From Agriculture to Art, Four Unexpected Ways Data Science is Improving our World
We live in an age of rapid disruption and constant transformation. The public is accustomed to seeing the “next big thing” evolve from concept to use case in just a few years. Thanks to recent explosions in computing power and data availability, data science applications like machine learning are no exception to this trend. The quickening pace of discoveries encourages bold visions of highly personalized AI assistants and “digital twin” virtual realities in the future. But are these buzzy visions preventing us from seeing the innovation in data science that improves our world today?
Nearly every field and industry is now drawing on the data scientist’s toolbox, comprising technologies that span basic algorithms to cutting-edge neural networks. But the most groundbreaking work may not make its way to the front pages or your (algorithm-powered) newsfeed. That’s because they typically enhance, rather than replace, existing products and services. The latest or greatest algorithms don’t necessarily define data science innovations; instead, pairing applications like deep learning with current technologies push the boundaries of what’s possible in a given discipline.
For example, we’ve seen recent advances like algorithm-powered early detection systems for wildfires in California and other regions. Once humans had to shift through hundreds of surveillance photographs per day for signs of fire, AI systems can now flag possible outbreaks. And the more it’s used by dispatchers, the better the system becomes.
Here are four other examples of how data science is already driving technology forward in diverse fields today.
From the earliest civilizations, humans have used the latest technology to improve farming practices. In 300 BC, it was the iron plow, and in the 20th century, novel chemical fertilizers and pesticides brought industrialized agricultural techniques to nearly every corner of the world. Finding ways to grow more crops with greater efficiency appears to be an integral part of the human experience.
In today’s world, however, the most advanced farmers focus less on external inputs and more on a new kind of natural resource: data. By gathering extensive information on every aspect of their production, modern agribusinesses can make data-backed decisions to generate better outcomes. Data science applications for farming include convolutional neural networks to detect crop disease and deploy Internet of Things (IoT)-connected sensors to monitor soil health. Farmers can achieve even greater predictive power by combining site-specific data and third-party sources on weather and other factors.
Personalizing taste and nutrition
From delivery platforms to grocery logistics, data is already at the heart of the modern food system. Now, machine learning is quantifying our relationship with food at the individual level. Agri-food businesses like Kellog are turning to data science to navigate changing consumer preferences in a post-pandemic world, lining grocery stores with products whose textures, flavors, and packages were devised using AI. Even winemakers are updating their centuries-old practices with the power of analytics.
Data scientists aren’t just crafting tastier snacks, though. Their techniques are also helping solve complex nutrition and health challenges, such as pinpointing the dietary contribution to chronic diseases and creating targeted healthy eating campaigns for social media.
The new avant-garde: analytics art
Much of the dialogue around data science centers on the apparent synergies with STEM fields like life sciences. Without logical or rational goals, the thinking goes, it makes little sense to apply AI principles to creative endeavors. But this is a false dichotomy. Artists across disciplines are increasingly collaborating with (or becoming) data science practitioners.
For example, pioneering musicians have always used technology in the studio; now, artists are experimenting with applications that analyze and extrapolate from human-composed melodies. The application of data science in the arts isn’t limited to music, either; models are learning to create abstract paintings and even creative fiction.
Illuminating ancient and unknown languages
Most of us are familiar with Google Translate, today powered by the GNMT neural translation model. But algorithms are also being used to solve some of the field’s thorniest translation and linguistic challenges. For example, researchers at Boston University are deploying computer vision tools to decipher ancient texts and bridge the translation gap for “under-resourced” languages. Their approach uses deep learning to map languages like three-dimensional space by identifying keywords as “vectors” for bridging the gaps between languages, rather than having AI scour online sources for parallel words and phrases.

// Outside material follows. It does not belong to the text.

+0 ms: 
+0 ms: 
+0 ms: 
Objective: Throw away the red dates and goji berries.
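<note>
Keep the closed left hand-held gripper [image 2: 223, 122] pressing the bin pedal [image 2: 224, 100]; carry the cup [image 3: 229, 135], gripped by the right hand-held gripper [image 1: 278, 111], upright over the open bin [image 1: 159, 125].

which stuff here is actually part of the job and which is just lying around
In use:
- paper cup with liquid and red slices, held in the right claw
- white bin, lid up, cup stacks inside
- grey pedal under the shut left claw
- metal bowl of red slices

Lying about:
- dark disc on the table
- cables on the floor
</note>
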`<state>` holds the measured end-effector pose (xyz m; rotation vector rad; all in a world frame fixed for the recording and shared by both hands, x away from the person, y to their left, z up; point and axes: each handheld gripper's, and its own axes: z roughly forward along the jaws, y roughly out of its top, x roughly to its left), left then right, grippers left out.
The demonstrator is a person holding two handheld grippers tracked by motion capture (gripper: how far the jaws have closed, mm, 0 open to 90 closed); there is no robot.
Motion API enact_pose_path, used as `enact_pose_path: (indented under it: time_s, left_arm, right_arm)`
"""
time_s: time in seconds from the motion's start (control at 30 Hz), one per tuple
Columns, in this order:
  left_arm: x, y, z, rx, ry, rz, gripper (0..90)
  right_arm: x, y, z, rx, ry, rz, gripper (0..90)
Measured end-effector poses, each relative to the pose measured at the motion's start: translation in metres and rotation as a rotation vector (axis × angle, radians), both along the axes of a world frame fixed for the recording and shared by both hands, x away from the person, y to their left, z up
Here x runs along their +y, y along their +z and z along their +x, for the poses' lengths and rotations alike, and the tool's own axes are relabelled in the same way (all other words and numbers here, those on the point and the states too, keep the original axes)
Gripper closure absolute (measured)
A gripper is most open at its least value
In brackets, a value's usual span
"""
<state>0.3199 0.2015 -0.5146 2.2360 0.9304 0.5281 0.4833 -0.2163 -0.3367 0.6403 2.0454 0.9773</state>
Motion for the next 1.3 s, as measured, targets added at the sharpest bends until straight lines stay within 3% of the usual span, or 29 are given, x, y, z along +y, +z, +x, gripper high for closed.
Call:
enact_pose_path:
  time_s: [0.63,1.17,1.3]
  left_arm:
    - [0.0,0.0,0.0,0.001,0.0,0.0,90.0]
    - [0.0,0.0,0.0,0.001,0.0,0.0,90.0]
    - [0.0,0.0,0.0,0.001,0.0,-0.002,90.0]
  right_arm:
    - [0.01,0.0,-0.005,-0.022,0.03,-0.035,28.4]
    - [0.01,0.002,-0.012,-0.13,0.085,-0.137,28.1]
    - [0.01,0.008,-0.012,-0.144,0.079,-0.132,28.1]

Analytics are even extending beyond human communication to the animal realm. The team at Project CETI is applying natural language processing, which assesses fragments of language in context, to thousands of hours of whale noises to identify if their communication features patterns recognizable as words or grammar.
The application of data science to a broad set of fields can improve innovation across the whole realm of human experience. Highlighting just a few ways data science has already contributed to these advances makes us even more optimistic for the eventual impact that ongoing breakthroughs in the data profession will have. At Anaconda, we’re excited to continue our support of this innovation. We can’t wait to see the unique and compelling ways data science will continue to improve our world.